_TASK_:
Below are entries. Copy exactly the lines running from the line that holds "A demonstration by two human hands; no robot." to the line that holds "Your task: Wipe", with both ends included.

_EXCERPTED RECORDS_:
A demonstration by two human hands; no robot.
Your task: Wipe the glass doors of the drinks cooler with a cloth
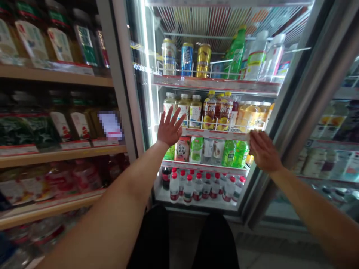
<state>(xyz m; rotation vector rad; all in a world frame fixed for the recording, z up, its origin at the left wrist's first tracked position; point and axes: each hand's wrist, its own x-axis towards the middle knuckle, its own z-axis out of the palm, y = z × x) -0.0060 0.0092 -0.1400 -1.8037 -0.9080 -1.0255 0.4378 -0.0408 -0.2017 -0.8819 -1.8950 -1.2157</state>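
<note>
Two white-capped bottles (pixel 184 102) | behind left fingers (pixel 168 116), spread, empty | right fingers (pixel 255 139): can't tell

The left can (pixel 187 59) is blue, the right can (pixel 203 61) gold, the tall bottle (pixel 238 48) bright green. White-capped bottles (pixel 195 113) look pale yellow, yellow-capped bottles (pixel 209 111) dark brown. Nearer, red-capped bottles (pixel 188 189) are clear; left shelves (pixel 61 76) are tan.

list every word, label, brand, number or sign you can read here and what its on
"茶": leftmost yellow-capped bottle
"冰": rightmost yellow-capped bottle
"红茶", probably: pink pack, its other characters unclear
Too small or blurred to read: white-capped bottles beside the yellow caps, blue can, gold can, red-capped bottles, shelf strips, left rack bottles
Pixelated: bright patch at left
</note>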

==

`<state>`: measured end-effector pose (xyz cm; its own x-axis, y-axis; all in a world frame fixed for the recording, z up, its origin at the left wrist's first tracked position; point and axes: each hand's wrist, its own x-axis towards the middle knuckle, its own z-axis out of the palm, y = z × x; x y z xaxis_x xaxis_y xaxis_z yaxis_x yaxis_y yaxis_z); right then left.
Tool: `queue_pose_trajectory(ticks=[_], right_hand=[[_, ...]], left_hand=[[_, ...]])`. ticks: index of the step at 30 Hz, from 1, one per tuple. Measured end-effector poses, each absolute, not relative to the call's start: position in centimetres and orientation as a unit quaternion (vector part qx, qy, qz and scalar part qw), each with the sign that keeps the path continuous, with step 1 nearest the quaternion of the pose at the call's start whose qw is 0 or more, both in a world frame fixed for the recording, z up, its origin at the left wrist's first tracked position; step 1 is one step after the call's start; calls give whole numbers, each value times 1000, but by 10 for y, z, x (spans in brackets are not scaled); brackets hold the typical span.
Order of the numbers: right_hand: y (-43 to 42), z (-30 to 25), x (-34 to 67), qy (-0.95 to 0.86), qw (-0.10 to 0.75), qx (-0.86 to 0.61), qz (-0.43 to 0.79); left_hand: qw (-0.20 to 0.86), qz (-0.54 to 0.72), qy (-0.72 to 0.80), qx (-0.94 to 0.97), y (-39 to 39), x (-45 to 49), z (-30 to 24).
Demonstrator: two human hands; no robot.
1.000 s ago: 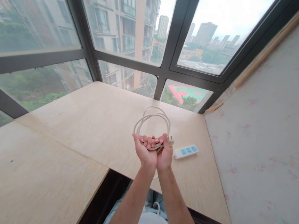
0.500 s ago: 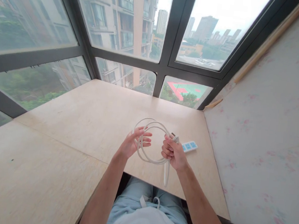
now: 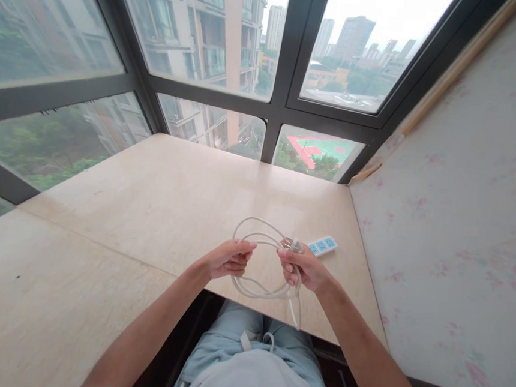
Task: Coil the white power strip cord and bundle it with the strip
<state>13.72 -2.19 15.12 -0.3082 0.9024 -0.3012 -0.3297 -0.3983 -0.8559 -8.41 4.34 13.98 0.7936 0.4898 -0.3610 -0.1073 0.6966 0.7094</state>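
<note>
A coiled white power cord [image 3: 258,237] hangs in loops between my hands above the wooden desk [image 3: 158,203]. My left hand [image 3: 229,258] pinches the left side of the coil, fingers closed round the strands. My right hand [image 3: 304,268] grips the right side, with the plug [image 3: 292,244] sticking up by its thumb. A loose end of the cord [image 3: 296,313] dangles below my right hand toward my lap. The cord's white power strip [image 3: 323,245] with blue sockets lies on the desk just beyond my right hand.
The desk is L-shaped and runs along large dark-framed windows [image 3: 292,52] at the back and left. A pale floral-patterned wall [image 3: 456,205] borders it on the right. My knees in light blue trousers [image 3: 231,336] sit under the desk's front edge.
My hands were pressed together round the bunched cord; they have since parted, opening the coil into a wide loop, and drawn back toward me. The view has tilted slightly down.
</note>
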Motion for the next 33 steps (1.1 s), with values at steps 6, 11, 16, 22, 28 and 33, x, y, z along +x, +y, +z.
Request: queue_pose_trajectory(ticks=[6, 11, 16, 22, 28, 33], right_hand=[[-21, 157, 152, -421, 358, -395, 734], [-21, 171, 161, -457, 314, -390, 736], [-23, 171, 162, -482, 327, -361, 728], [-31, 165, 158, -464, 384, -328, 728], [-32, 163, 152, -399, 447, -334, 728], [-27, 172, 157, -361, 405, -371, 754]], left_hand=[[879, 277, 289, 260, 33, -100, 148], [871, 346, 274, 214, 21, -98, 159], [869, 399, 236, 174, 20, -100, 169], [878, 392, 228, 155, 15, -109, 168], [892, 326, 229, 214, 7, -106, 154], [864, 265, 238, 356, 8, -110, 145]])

_RESPONSE TO THE EXERCISE_:
A demonstration by two human hands; no robot.
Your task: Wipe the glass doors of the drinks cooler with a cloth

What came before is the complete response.